Steiner-Gager Gloria M, Rogozarski Jovan, Kronberger Christina, Dizdarevic Al Medina, Quehenberger Peter, Schernthaner Ruediger, Loewe Christian, Reider Lukas, Strassl Andreas, Kovacevic Miljevic Katarina, Jilma Bernd, Ay Cihan, Königsbrügge Oliver, Postula Marek, Hengstenberg Christian, Siller-Matula Jolanta M
Department of Medicine II, Division of Cardiology, Medical University of Vienna, Waehringer Guertel 18-20, 1090, Vienna, Austria.
Department of Clinical Pharmacology, Medical University of Vienna, Vienna, Austria.
Clin Res Cardiol. 2024 Jul 16. doi: 10.1007/s00392-024-02486-3.
Leaflet thrombosis (LT) is a multifaceted and underexplored condition that can manifest following transcatheter aortic valve implantation (TAVI). The objective of this study was to formulate a prediction model based on laboratory assessments and clinical parameters, providing additional guidance and insight into this relatively unexplored aspect of post-TAVI complications.

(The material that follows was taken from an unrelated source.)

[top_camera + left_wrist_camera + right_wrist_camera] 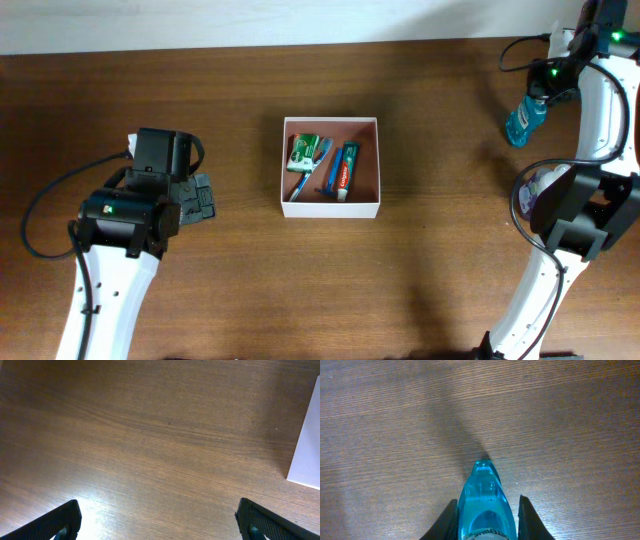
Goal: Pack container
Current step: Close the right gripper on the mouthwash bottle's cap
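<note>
The container [330,209] is sitting on the table [420,280], off to the right of the left gripper [205,197] and well apart from it, with only a white corner showing at the right edge of the left wrist view. The left gripper is hanging over bare wood with its jaws spread wide and is holding nothing. Inside the container, a green packet [303,150], a blue-handled toothbrush [299,186] and a toothpaste tube [347,168] are already lying on the reddish floor, so part of the packing appears done. Far to the container's right, the right gripper [487,501] is closing its fingers [447,520] against both sides of a blue bottle [485,485] that is pointing away from the wrist. Whether the bottle is clearing the table is hard to tell. Carrying it leftward into the container looks like the work remaining.
</note>
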`<state>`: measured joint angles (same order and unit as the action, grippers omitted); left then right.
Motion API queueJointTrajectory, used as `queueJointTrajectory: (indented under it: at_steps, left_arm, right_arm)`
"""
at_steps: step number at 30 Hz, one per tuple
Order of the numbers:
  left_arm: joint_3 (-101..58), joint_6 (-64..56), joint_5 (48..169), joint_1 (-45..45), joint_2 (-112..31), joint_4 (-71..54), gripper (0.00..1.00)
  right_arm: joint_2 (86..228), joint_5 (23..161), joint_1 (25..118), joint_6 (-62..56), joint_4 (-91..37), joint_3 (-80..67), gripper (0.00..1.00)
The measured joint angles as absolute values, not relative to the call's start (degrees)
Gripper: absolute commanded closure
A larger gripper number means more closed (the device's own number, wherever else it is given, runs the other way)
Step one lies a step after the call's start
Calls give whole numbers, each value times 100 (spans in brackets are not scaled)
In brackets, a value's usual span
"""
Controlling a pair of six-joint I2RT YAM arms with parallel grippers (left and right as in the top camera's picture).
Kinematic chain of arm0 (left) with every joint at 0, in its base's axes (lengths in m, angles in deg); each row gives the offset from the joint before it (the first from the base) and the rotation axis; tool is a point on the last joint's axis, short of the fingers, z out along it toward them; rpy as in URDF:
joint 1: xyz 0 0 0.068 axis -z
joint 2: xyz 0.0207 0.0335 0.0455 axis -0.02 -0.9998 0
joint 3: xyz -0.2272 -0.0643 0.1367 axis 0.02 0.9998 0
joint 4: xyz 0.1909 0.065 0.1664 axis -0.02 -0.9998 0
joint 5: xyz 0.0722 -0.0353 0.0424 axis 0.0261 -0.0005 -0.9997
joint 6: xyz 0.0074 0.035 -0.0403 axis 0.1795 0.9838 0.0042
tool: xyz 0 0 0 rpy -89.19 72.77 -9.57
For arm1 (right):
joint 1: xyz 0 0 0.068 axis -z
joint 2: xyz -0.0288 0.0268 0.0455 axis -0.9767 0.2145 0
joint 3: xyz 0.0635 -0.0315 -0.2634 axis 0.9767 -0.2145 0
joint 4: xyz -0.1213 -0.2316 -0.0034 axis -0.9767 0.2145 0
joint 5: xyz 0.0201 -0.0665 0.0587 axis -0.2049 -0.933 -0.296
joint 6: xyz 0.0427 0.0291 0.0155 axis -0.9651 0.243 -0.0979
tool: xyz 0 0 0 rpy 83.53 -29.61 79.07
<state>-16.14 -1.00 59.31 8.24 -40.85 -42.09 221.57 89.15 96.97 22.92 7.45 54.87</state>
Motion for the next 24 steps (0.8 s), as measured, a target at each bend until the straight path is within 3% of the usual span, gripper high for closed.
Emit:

The present study was an observational prospective hypothesis-generating study, including 101 patients who underwent TAVI and a screening for LT (the primary endpoint) by multidetector computed tomography (MDCT). All images were acquired on a third-generation dual-source CT system. Levels of von Willebrand factor (vWF) activity, hemoglobin (Hb), and lactate dehydrogenase (LDH) were measured among other parameters. A predictive score utilizing binary logistic regression, Kaplan-Meier time-to-event analysis, and receiver operating characteristics (ROC) analysis was established.
LT (11 subclinical and 2 clinical) was detected in 13 of 101 patients (13%) after a median time to screening by MDCT of 105 days (IQR, 98-129 days). Elevated levels of vWF activity (> 188%) pre-TAVI, decreased Hb values (< 11.9 g/dL), as well as increased levels of LDH (> 312 U/L) post-TAVI and absence of oral anticoagulation (OAC) were found in patients with subsequent LT formation as compared to patients without LT. The established EFFORT score ranged from - 1 to 3 points, with an increased probability for LT development in patients with ≥ 2 points (85.7% of LT cases) vs < 2 points (14.3% of LT cases; p < 0.001). Achieving an EFFORT score of ≥ 2 points was found to be significantly associated with a 10.8 times higher likelihood of developing an LT (p = 0.001). The EFFORT score has an excellent c-statistic (area under the curve (AUC) = 0.89; 95% CI 0.74-1.00; p = 0.001) and a high negative predictive value (98%).
An EFFORT score might be a helpful tool to predict LT development and could be used in risk assessment, if validated in confirmatory studies. Therefore, the score has the potential to guide the stratification of individuals for the planning of subsequent MDCT screenings.
瓣叶血栓形成(LT)是一种多方面且未被充分研究的情况,可在经导管主动脉瓣植入术(TAVI)后出现。本研究的目的是基于实验室评估和临床参数制定一个预测模型,为TAVI后并发症这一相对未被探索的方面提供额外的指导和见解。
本研究是一项观察性前瞻性假设生成研究,纳入了101例行TAVI并通过多排螺旋计算机断层扫描(MDCT)筛查LT(主要终点)的患者。所有图像均在第三代双源CT系统上采集。除其他参数外,还测量了血管性血友病因子(vWF)活性、血红蛋白(Hb)和乳酸脱氢酶(LDH)水平。利用二元逻辑回归、Kaplan-Meier事件发生时间分析和受试者工作特征(ROC)分析建立了一个预测评分。
101例患者中有13例(13%)在MDCT筛查的中位时间为105天(四分位间距,98 - 129天)后检测到LT(11例亚临床型和2例临床型)。与未发生LT的患者相比,发生LT的患者在TAVI前vWF活性水平升高(>188%)、Hb值降低(<11.9 g/dL)、TAVI后LDH水平升高(>312 U/L)且未进行口服抗凝治疗(OAC)。所建立的EFFORT评分范围为 - 1至3分,评分≥2分的患者发生LT的概率增加(LT病例的85.7%),而评分<2分的患者发生LT的概率为14.3%(p<0.001)。发现EFFORT评分≥2分与发生LT的可能性高10.8倍显著相关(p = 0.001)。EFFORT评分具有出色的c统计量(曲线下面积(AUC)= 0.89;95%可信区间0.74 - 1.00;p = 0.001)和高阴性预测值(98%)。
如果在验证性研究中得到验证,EFFORT评分可能是预测LT发生的有用工具,可用于风险评估。因此,该评分有可能指导个体分层,以规划后续的MDCT筛查。